AES makes an effort to support these principles in ways that
acknowledge a strong corporate commitment and encourage people to act
accordingly. For example, AES conducts annual surveys, both company-wide and at
each location, designed to measure how well its people are doing in supporting
these principles -- through interactions within the Company and with people
outside the Company. These surveys are perhaps most useful in revealing
failures, and helping to deal with those failures. AES's principles are relevant
because they help explain how AES people approach the Company's business. The
Company seeks to adhere to these principles, not as a means to achieve economic
success but because adherence is a worthwhile goal in and of itself.

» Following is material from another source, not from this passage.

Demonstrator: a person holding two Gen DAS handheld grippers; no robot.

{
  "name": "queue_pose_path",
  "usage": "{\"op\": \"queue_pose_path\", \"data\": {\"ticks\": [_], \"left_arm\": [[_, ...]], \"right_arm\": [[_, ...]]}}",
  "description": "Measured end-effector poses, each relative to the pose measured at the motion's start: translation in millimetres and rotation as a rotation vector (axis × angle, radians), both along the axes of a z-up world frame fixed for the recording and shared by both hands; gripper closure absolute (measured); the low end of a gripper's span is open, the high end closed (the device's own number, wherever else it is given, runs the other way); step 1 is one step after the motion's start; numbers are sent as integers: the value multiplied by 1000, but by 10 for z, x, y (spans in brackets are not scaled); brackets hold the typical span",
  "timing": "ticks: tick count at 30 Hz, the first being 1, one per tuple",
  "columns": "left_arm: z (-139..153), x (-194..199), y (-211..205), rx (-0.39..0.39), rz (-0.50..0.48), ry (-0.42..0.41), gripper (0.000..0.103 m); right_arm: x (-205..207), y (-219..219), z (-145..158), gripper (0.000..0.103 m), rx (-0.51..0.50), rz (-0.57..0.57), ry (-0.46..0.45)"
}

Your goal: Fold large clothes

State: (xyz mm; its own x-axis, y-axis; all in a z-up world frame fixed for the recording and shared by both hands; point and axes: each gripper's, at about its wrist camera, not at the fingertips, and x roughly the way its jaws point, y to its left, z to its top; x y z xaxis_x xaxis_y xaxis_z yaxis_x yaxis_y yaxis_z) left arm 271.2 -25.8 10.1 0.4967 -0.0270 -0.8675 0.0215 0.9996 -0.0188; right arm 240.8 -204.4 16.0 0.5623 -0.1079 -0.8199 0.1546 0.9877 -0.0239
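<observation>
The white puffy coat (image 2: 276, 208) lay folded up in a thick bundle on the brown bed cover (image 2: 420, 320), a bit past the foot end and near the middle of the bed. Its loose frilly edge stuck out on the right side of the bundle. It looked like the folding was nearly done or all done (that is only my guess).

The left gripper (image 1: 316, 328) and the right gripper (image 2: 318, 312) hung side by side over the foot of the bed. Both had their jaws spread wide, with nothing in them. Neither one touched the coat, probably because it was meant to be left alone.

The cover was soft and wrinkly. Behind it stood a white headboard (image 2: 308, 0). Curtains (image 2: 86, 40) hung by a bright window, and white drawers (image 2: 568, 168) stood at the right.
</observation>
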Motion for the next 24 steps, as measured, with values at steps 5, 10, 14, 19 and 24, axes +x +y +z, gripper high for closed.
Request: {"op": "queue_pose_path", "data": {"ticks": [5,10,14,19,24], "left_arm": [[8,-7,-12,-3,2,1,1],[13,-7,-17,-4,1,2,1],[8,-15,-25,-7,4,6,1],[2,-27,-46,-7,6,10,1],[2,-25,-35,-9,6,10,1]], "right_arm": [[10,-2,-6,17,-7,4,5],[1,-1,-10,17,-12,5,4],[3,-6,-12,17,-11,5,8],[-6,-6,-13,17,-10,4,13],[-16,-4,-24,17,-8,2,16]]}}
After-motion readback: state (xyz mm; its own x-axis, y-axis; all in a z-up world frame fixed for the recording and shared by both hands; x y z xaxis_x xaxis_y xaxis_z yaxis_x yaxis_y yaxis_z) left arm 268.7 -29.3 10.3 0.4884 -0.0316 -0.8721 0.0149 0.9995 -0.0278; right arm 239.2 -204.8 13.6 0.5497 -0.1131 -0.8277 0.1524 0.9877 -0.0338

In order to create a fun working environment for its people and
implement its strategy of operational excellence, AES has adopted decentralized
organizational principles and practices. For example, AES works to minimize the
number of supervisory layers in its organization. Most of the Company's plants
operate without shift supervisors. The project subsidiaries are responsible for
all major facility-specific business functions, including financing and capital
expenditures. Criteria for hiring new AES people include a person's willingness
to accept responsibility and AES's principles as well as a person's experience
and expertise. The Company has generally organized itself into multi-skilled
teams to develop projects, rather than forming "staff" groups (such as a human
resources department or an engineering staff) to carry out specialized
functions.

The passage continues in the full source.